■ Task statement: Print, exactly as they appear in the listing below, the lines from the line with "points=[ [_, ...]" to the line with "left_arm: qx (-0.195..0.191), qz", with both end lines kept.
□ □ □ □
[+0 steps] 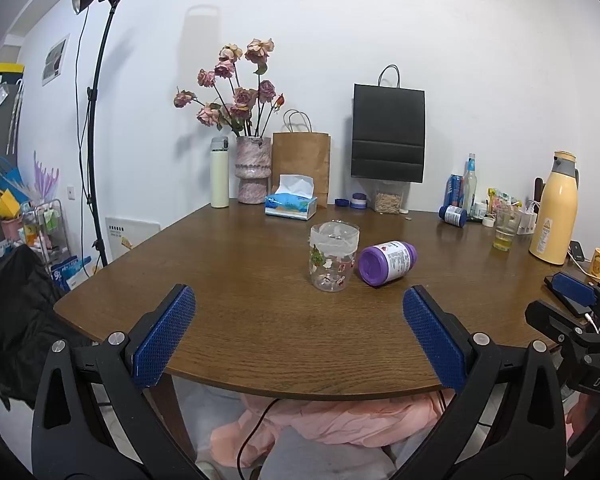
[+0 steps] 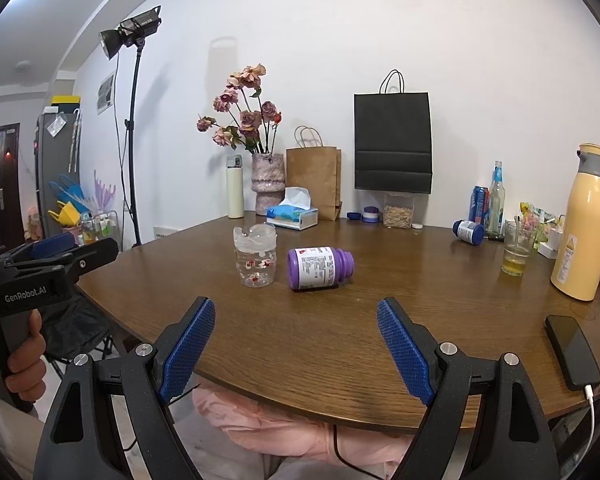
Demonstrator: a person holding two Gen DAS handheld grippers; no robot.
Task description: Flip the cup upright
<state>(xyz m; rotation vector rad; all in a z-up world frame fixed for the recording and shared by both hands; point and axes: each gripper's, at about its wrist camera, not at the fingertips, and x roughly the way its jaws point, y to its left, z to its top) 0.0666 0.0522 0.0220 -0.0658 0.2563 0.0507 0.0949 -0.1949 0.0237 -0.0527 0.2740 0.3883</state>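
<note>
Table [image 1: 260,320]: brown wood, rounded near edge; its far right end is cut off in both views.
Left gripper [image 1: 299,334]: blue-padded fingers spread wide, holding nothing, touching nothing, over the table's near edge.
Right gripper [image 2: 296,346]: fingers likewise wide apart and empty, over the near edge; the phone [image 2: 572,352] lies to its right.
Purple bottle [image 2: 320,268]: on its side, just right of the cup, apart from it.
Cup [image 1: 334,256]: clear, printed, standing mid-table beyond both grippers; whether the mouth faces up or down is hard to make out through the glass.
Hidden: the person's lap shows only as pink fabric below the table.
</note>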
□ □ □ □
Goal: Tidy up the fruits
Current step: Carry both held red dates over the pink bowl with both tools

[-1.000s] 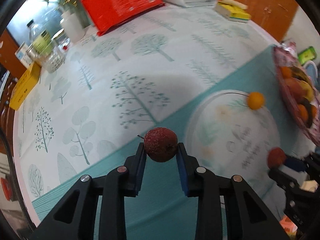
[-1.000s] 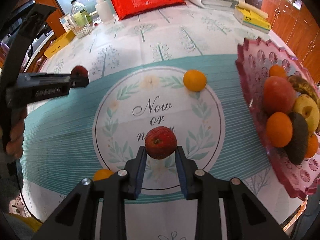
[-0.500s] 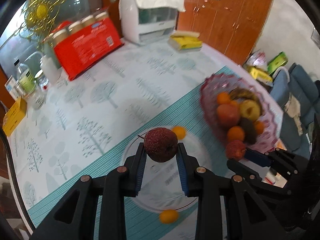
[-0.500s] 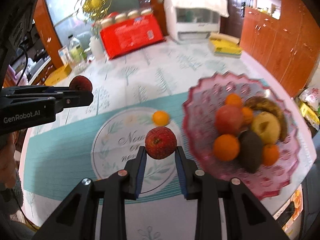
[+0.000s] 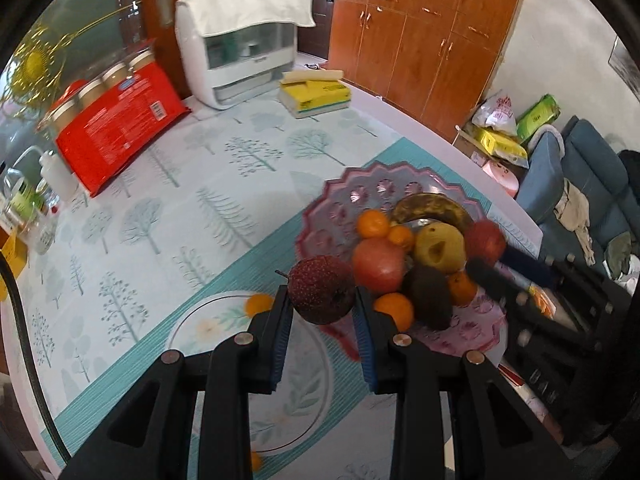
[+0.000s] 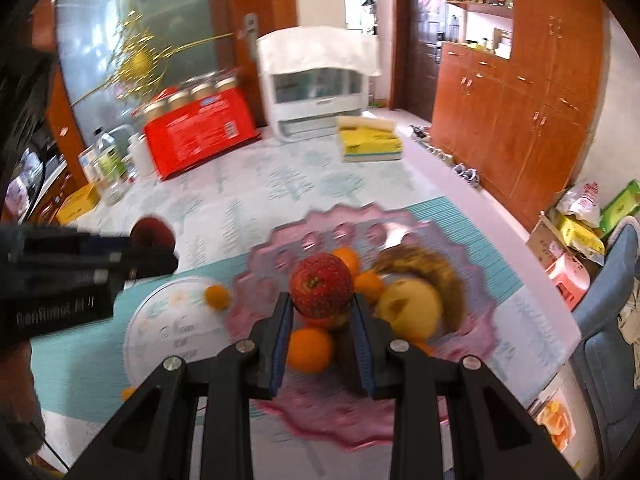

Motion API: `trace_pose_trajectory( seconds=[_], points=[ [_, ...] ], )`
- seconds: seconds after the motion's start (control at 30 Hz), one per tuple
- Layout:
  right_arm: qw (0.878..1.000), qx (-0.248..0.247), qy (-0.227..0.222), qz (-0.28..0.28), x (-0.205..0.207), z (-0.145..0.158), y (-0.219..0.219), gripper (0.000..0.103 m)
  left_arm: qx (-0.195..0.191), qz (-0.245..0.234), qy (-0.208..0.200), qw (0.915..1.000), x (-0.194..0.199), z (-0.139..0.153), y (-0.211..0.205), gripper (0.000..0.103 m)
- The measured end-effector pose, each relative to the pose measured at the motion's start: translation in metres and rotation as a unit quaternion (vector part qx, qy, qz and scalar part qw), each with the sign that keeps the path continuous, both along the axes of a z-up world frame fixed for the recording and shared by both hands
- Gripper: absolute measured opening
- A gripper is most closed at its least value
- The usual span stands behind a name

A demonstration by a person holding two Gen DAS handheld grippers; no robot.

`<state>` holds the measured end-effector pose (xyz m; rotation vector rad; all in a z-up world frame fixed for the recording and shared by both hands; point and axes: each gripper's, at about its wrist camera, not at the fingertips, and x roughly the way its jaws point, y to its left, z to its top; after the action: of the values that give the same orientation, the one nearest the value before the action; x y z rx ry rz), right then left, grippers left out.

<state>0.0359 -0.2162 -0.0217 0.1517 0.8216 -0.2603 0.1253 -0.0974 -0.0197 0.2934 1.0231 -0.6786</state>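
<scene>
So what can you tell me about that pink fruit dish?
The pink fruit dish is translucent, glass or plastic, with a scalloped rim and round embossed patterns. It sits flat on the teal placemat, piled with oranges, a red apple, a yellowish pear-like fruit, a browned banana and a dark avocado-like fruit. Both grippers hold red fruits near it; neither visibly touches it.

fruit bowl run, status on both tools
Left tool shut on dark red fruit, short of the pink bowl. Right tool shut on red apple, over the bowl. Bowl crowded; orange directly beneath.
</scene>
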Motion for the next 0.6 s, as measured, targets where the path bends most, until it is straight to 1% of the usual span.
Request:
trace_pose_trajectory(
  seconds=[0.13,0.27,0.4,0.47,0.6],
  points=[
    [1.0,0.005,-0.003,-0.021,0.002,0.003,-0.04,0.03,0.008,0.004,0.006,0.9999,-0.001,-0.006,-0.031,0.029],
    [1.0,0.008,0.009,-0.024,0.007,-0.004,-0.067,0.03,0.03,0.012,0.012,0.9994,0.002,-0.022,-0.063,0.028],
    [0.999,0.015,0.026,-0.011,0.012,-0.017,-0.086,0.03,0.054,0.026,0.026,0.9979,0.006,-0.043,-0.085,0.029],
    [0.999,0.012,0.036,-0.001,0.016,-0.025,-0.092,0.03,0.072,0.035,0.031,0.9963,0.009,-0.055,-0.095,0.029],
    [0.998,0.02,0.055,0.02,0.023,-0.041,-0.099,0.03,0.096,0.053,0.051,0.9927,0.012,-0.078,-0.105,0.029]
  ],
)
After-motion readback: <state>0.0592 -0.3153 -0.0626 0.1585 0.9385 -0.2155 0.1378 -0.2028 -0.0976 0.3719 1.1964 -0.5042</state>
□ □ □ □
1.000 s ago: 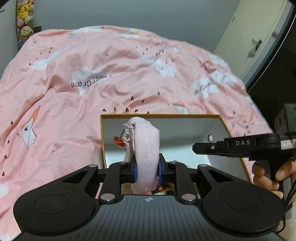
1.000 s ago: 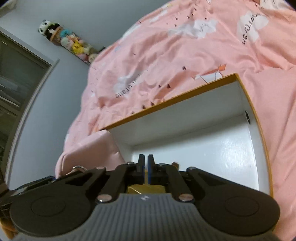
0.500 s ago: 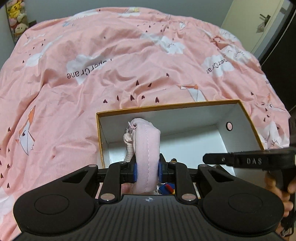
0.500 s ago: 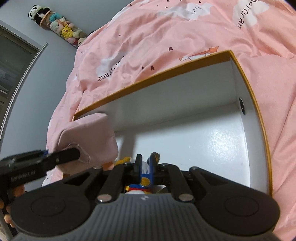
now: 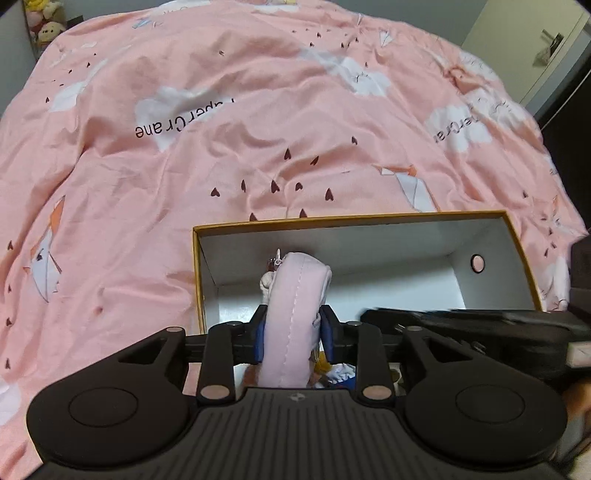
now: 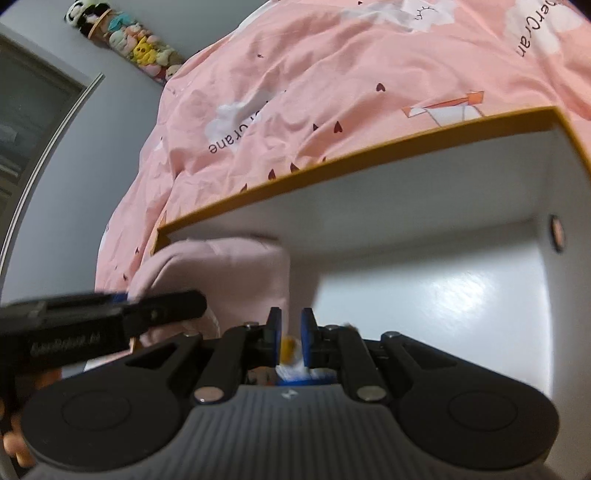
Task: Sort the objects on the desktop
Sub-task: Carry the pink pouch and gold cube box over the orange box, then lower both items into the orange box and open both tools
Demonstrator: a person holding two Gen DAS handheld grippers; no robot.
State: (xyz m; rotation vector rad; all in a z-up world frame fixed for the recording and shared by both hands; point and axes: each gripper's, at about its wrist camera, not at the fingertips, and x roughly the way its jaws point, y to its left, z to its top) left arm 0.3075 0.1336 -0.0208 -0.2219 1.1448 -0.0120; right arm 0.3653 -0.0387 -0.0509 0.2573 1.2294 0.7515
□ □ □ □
■ Response to this task:
Motion API: `trace_pose_trajectory( seconds=[_], points=[ [_, ...] ], )`
- seconds: seconds after the motion's start (control at 30 Hz), one per tuple
- Layout:
  right_arm: qw (0.878..1.000), qx (-0.248..0.247), qy (-0.227..0.222), qz (-0.28..0.28), x (-0.205..0.207), z (-0.145..0.158), y (-0.219..0.219), gripper (0.000..0.103 m)
  left_arm: qx (-0.195..0.191), qz (-0.245..0.234), qy (-0.208..0.200), qw (0.915..1.000), x (-0.194..0.199), z (-0.139..0.153), y (-0.211..0.205), gripper (0.000..0.103 m)

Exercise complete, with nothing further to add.